» **WHAT YOU WILL DO**
Repeat the material below exactly, line for line.

» **EXERCISE MATERIAL**
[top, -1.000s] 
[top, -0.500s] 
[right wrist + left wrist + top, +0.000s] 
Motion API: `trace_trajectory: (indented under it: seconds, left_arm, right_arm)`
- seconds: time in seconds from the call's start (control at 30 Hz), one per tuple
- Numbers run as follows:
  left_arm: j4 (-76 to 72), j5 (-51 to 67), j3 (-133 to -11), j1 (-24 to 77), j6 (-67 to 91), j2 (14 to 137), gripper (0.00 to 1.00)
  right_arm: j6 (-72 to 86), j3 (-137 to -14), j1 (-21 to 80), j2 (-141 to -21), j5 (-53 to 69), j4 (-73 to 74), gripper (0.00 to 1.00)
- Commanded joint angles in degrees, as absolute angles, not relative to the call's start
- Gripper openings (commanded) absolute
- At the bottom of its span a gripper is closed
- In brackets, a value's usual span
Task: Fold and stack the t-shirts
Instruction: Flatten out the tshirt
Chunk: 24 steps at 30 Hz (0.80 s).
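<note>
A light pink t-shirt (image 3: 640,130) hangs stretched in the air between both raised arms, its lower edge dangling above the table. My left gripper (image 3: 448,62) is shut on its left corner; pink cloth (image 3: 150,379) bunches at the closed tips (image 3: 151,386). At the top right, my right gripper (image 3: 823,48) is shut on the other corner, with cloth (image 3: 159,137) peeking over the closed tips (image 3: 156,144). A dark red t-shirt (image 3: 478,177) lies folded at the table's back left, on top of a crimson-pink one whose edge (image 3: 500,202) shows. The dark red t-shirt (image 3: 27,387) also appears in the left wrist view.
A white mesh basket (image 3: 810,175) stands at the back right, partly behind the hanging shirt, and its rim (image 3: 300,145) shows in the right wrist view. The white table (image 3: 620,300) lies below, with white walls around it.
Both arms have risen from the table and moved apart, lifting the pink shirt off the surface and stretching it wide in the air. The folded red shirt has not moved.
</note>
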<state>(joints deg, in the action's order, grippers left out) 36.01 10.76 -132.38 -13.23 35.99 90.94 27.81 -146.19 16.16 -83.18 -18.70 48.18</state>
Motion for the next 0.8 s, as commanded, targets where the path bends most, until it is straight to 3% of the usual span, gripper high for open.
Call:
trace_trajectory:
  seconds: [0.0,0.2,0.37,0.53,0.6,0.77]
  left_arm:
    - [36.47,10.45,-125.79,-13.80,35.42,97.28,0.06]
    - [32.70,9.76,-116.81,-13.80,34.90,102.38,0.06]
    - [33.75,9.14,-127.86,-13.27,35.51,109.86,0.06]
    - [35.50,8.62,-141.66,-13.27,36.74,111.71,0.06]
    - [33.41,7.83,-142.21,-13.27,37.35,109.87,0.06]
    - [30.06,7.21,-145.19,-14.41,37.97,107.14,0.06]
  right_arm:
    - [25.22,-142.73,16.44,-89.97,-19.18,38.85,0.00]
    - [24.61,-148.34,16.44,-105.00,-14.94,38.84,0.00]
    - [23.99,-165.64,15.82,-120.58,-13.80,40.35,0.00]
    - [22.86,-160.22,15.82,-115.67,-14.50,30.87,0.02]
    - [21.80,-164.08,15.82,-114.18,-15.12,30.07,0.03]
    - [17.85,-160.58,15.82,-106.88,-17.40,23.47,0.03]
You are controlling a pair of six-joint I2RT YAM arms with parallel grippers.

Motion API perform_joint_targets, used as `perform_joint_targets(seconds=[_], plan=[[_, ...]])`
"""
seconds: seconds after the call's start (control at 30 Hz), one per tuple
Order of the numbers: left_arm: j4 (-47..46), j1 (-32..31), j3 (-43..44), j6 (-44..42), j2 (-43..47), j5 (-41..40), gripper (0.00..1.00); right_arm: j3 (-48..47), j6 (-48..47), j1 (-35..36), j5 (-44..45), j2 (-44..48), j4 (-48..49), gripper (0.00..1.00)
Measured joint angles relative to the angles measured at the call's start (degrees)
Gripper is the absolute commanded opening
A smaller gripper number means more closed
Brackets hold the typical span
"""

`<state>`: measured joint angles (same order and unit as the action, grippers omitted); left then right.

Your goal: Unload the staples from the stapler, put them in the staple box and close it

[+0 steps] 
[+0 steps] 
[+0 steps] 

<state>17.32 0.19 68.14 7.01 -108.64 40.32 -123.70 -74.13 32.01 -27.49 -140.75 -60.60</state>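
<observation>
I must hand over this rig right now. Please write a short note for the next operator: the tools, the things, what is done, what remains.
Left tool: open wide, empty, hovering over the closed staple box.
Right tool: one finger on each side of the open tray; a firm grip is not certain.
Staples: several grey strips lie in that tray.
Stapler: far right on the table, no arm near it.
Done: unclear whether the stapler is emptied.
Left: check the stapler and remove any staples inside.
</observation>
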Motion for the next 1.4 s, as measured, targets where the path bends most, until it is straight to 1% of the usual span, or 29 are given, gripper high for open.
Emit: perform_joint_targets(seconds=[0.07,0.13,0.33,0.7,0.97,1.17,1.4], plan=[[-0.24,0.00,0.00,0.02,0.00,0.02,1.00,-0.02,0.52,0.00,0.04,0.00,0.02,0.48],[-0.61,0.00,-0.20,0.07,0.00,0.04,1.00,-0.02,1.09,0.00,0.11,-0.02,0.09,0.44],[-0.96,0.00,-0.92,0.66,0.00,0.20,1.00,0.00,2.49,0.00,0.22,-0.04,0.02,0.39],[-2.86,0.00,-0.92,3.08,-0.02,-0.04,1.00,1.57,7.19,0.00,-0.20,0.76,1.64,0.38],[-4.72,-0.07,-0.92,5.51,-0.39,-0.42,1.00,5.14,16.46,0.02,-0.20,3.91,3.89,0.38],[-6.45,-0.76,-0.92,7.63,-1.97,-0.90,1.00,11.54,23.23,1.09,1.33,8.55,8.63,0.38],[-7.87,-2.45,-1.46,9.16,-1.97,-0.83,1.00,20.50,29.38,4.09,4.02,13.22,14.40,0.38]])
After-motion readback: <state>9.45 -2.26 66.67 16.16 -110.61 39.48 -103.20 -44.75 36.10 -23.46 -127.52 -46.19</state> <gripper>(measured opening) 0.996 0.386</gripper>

» **ANSWER FOR THIS EXERCISE**
[top, -1.000s] 
[top, -0.500s] 
[right wrist + left wrist + top, +0.000s] 
Motion API: `trace_trajectory: (indented under it: seconds, left_arm, right_arm)`
- seconds: time in seconds from the call's start (control at 30 Hz), one per tuple
- Numbers run as follows:
  left_arm: j4 (-76 to 72), j5 (-51 to 67), j3 (-133 to -11), j1 (-24 to 77), j6 (-67 to 91), j2 (14 to 137), gripper (0.00 to 1.00)
  right_arm: j6 (-72 to 86), j3 (-137 to -14), j1 (-21 to 80), j2 (-141 to -21), j5 (-53 to 69), j4 (-73 to 74), gripper (0.00 to 1.00)
- Commanded joint angles in degrees, as absolute angles, not relative to the call's start
- Gripper openings (commanded) absolute
- At the bottom of its span a gripper is closed
- In brackets, a value's usual span
Task: Fold and stack the t-shirts
Instruction: Flatten out the tshirt
Chunk: 24 steps at 30 Hz (0.80 s).
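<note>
A light pink t-shirt (image 3: 640,130) hangs stretched in the air between both raised arms, its lower edge dangling above the table. My left gripper (image 3: 448,62) is shut on its left corner; pink cloth (image 3: 150,379) bunches at the closed tips (image 3: 151,386). At the top right, my right gripper (image 3: 823,48) is shut on the other corner, with cloth (image 3: 159,137) peeking over the closed tips (image 3: 156,144). A dark red t-shirt (image 3: 478,177) lies folded at the table's back left, on top of a crimson-pink one whose edge (image 3: 500,202) shows. The dark red t-shirt (image 3: 27,387) also appears in the left wrist view.
A white mesh basket (image 3: 810,175) stands at the back right, partly behind the hanging shirt, and its rim (image 3: 300,145) shows in the right wrist view. The white table (image 3: 620,300) lies below, with white walls around it.
Both arms have risen from the table and moved apart, lifting the pink shirt off the surface and stretching it wide in the air. The folded red shirt has not moved.
</note>
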<state>(joints deg, in the action's order, grippers left out) 36.01 10.76 -132.38 -13.23 35.99 90.94 27.81 -146.19 16.16 -83.18 -18.70 48.18</state>
Motion for the next 0.8 s, as commanded, targets where the path bends most, until it is straight to 3% of the usual span, gripper high for open.
Call:
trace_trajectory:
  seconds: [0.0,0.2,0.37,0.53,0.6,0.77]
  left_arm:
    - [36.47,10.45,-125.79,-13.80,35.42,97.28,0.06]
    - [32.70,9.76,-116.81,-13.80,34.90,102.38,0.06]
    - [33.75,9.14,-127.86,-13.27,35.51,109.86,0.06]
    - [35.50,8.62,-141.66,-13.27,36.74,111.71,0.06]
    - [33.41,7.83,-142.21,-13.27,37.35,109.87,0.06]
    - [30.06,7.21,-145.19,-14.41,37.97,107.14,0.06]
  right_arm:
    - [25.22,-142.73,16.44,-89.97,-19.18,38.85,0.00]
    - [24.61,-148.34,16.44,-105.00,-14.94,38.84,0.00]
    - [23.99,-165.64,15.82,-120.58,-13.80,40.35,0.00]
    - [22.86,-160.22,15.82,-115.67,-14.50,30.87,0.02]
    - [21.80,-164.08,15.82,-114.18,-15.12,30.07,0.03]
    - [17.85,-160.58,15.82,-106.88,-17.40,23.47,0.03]
You are controlling a pair of six-joint I2RT YAM arms with parallel grippers.

Motion API perform_joint_targets, used as `perform_joint_targets(seconds=[_], plan=[[_, ...]])`
"""
seconds: seconds after the call's start (control at 30 Hz), one per tuple
Order of the numbers: left_arm: j4 (-47..46), j1 (-32..31), j3 (-43..44), j6 (-44..42), j2 (-43..47), j5 (-41..40), gripper (0.00..1.00); right_arm: j3 (-48..47), j6 (-48..47), j1 (-35..36), j5 (-44..45), j2 (-44..48), j4 (-48..49), gripper (0.00..1.00)
Measured joint angles relative to the angles measured at the call's start (degrees)
Gripper is the absolute commanded opening
A smaller gripper number means more closed
Brackets hold the typical span
"""

`<state>`: measured joint angles (same order and unit as the action, grippers omitted); left then right.

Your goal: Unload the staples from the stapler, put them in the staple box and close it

[+0 steps] 
[+0 steps] 
[+0 steps] 

<state>17.32 0.19 68.14 7.01 -108.64 40.32 -123.70 -74.13 32.01 -27.49 -140.75 -60.60</state>
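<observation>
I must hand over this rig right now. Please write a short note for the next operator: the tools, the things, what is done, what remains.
Left tool: open wide, empty, hovering over the closed staple box.
Right tool: one finger on each side of the open tray; a firm grip is not certain.
Staples: several grey strips lie in that tray.
Stapler: far right on the table, no arm near it.
Done: unclear whether the stapler is emptied.
Left: check the stapler and remove any staples inside.
</observation>
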Motion for the next 1.4 s, as measured, targets where the path bends most, until it is straight to 1% of the usual span, or 29 are given, gripper high for open.
Emit: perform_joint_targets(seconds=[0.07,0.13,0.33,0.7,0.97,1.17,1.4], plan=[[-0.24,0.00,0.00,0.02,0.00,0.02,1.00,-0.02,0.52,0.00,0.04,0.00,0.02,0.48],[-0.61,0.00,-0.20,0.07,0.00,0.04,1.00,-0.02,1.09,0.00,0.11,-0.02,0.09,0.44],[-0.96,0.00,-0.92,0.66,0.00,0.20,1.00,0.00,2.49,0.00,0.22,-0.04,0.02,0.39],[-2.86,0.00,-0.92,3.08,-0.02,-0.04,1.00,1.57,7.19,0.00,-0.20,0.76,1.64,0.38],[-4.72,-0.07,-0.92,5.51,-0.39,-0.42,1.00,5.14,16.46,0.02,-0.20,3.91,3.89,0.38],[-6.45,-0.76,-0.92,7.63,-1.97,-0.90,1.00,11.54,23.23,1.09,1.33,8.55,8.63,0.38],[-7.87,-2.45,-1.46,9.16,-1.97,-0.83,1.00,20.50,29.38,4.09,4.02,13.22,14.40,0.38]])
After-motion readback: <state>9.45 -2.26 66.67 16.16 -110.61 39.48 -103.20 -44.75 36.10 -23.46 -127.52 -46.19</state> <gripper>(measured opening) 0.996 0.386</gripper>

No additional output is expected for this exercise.